*About this exercise:*
Please repeat the whole listing exactly, but leave the pictures out.

*Raw data:*
········
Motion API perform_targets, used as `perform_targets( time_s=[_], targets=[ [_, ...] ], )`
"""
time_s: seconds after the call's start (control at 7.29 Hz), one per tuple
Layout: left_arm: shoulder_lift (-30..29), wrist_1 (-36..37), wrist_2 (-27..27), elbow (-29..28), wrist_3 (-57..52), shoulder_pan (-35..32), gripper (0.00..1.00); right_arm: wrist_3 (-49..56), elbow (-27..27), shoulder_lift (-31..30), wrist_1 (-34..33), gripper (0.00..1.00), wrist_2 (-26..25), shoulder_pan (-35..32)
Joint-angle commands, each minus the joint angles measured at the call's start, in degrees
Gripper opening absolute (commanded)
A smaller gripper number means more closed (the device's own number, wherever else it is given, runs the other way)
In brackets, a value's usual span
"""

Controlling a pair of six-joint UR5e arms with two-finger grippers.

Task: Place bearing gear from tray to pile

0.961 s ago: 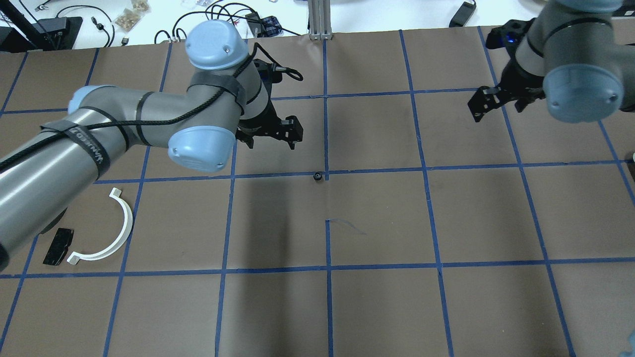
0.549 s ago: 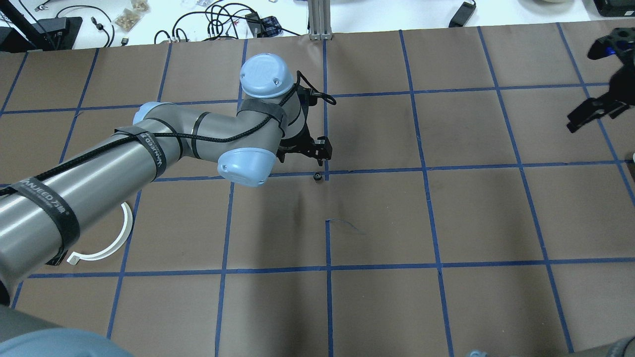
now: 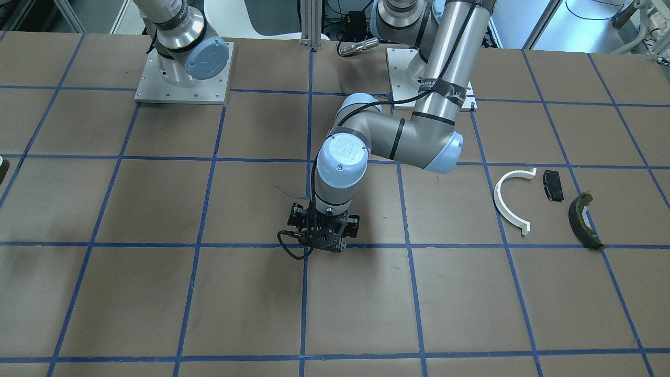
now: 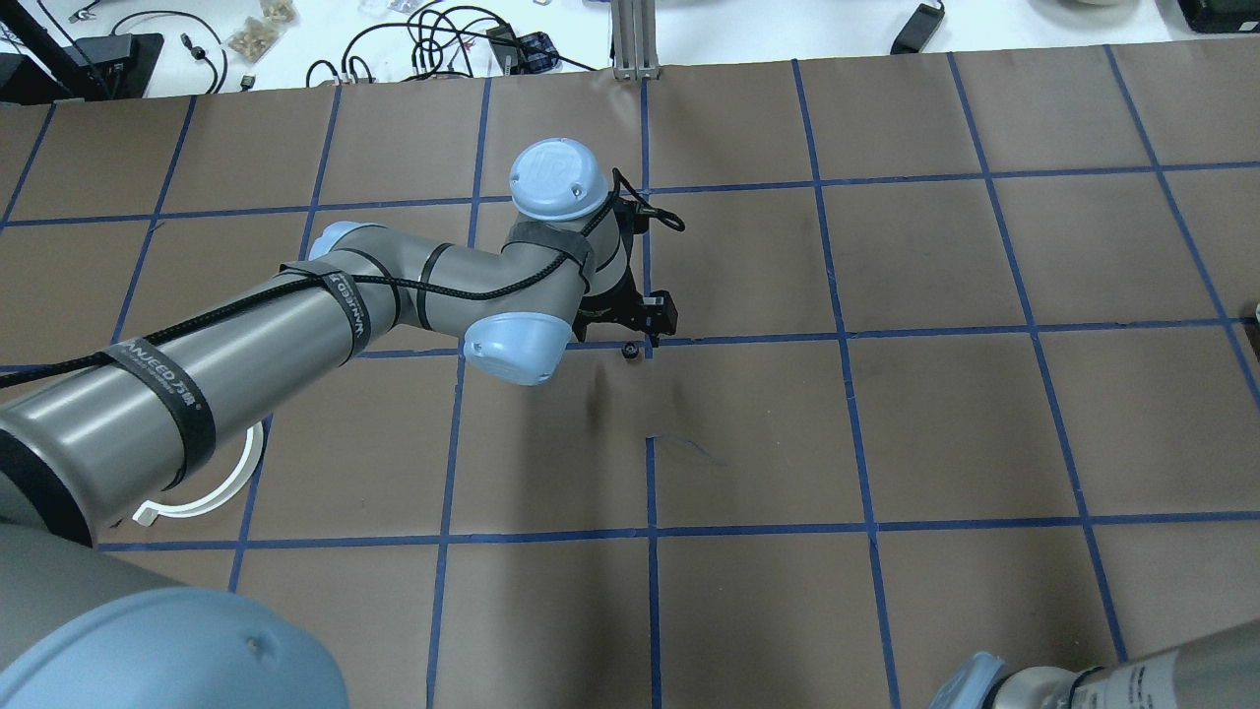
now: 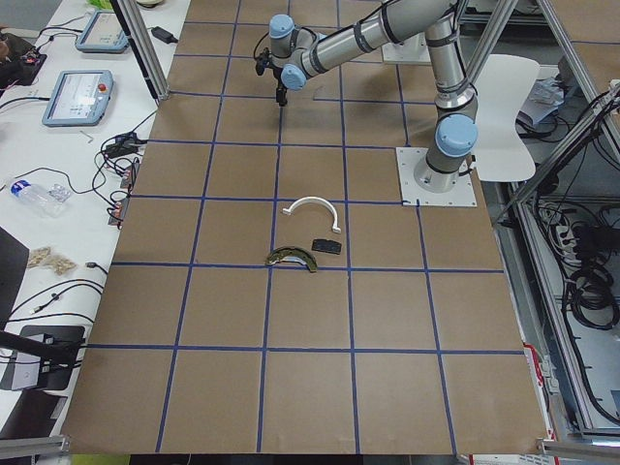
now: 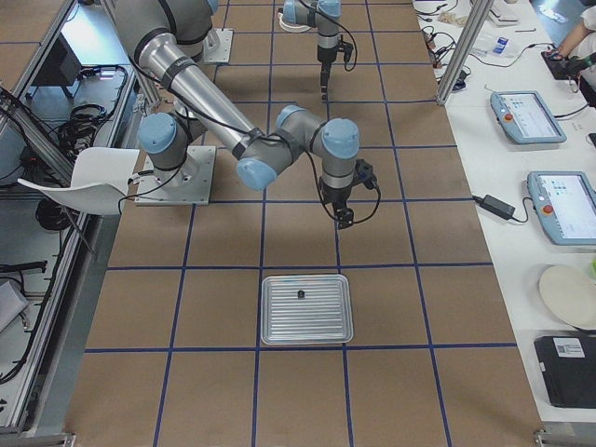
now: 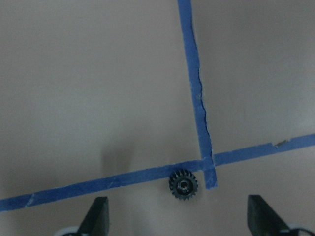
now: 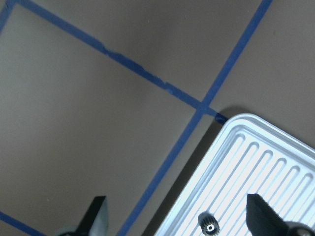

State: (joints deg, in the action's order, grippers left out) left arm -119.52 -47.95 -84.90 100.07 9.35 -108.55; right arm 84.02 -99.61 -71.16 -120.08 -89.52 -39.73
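Left gripper (image 4: 635, 320) hovers beside gear (image 4: 630, 351) (small, black).

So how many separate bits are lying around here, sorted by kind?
Metal tray: 1
Small black gears: 2, loose gear and gear in tray
White half-ring: 1
Black pad: 1
Olive brake shoe: 1
Total: 6

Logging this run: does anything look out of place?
Yes: one bearing gear lies loose on the bare table at a tape crossing, in neither the tray nor the pile, below the open left gripper.
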Motion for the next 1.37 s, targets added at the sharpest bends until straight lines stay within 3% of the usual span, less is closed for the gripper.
perform_targets(
  time_s=[0.0,0.14,0.55,0.82,0.96,1.1,1.24],
  targets=[
    [-1.2,0.8,0.0,-0.1,0.1,-0.3,0.87,8.5,-0.4,5.9,-4.9,0.96,-0.2,5.6],
    [-1.2,0.8,-0.1,0.0,0.1,-0.4,0.77,9.4,-0.5,8.0,-7.5,0.93,-0.5,6.0],
    [-1.5,0.8,-0.2,-0.1,0.2,-0.4,0.75,9.6,-0.8,11.0,-9.5,0.89,-0.7,6.8],
    [-1.9,0.8,-0.1,-0.8,0.2,-0.5,0.67,9.4,-0.8,11.0,-10.3,0.78,-0.7,6.8],
    [-2.1,0.8,-0.1,-0.8,0.2,-0.6,0.63,9.4,-0.8,11.0,-10.3,0.65,-1.1,6.8],
    [-2.2,0.8,-0.2,-0.8,0.1,-0.7,0.46,9.3,-0.8,11.0,-10.3,0.5,-1.6,6.8],
    [-2.3,0.8,-0.4,-0.8,0.1,-0.7,0.22,9.2,-0.8,11.0,-10.2,0.37,-1.7,6.8]
  ],
)
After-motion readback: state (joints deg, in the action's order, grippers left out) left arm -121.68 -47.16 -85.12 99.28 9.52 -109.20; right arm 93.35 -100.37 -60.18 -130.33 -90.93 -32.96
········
*Response:*
Motion API perform_targets, used as `perform_targets( time_s=[_], targets=[ [_, ...] ], )`
"""
time_s: seconds after the call's start (control at 7.29 Hz), one per tuple
Layout: left_arm: shoulder_lift (-30..29), wrist_1 (-36..37), wrist_2 (-27..27), elbow (-29..28), wrist_3 (-57..52), shoulder_pan (-35..32), gripper (0.00..1.00); right_arm: wrist_3 (-49..56), elbow (-27..27), shoulder_lift (-31..30), wrist_1 (-34..33), gripper (0.00..1.00), wrist_2 (-26..25), shoulder_pan (-35..32)
Joint-angle commands, each minus the joint angles measured at the call's start, in degrees
Gripper opening absolute (commanded)
A smaller gripper number means more closed (the device's own number, wherever else it is given, runs the other way)
In brackets, a value's usual span
"""

Controlling a pair of six-joint UR5e arms with two-finger grippers.

Task: Place bearing gear from tray to pile

0.961 s ago: 
0.549 s ago: 
now: 
now: 
now: 
now: 
now: 
now: 

State: (joints deg, in the action's order, grippers left out) left arm -119.52 -47.95 -84.90 100.07 9.35 -108.55; right arm 84.02 -99.61 -71.16 -120.08 -89.52 -39.73
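Left gripper (image 4: 635, 320) hovers beside gear (image 4: 630, 351) (small, black).

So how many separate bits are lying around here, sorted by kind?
Metal tray: 1
Small black gears: 2, loose gear and gear in tray
White half-ring: 1
Black pad: 1
Olive brake shoe: 1
Total: 6

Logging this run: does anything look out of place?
Yes: one bearing gear lies loose on the bare table at a tape crossing, in neither the tray nor the pile, below the open left gripper.
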Motion for the next 1.37 s, targets added at the sharpest bends until straight lines stay within 3% of the usual span, less is closed for the gripper.
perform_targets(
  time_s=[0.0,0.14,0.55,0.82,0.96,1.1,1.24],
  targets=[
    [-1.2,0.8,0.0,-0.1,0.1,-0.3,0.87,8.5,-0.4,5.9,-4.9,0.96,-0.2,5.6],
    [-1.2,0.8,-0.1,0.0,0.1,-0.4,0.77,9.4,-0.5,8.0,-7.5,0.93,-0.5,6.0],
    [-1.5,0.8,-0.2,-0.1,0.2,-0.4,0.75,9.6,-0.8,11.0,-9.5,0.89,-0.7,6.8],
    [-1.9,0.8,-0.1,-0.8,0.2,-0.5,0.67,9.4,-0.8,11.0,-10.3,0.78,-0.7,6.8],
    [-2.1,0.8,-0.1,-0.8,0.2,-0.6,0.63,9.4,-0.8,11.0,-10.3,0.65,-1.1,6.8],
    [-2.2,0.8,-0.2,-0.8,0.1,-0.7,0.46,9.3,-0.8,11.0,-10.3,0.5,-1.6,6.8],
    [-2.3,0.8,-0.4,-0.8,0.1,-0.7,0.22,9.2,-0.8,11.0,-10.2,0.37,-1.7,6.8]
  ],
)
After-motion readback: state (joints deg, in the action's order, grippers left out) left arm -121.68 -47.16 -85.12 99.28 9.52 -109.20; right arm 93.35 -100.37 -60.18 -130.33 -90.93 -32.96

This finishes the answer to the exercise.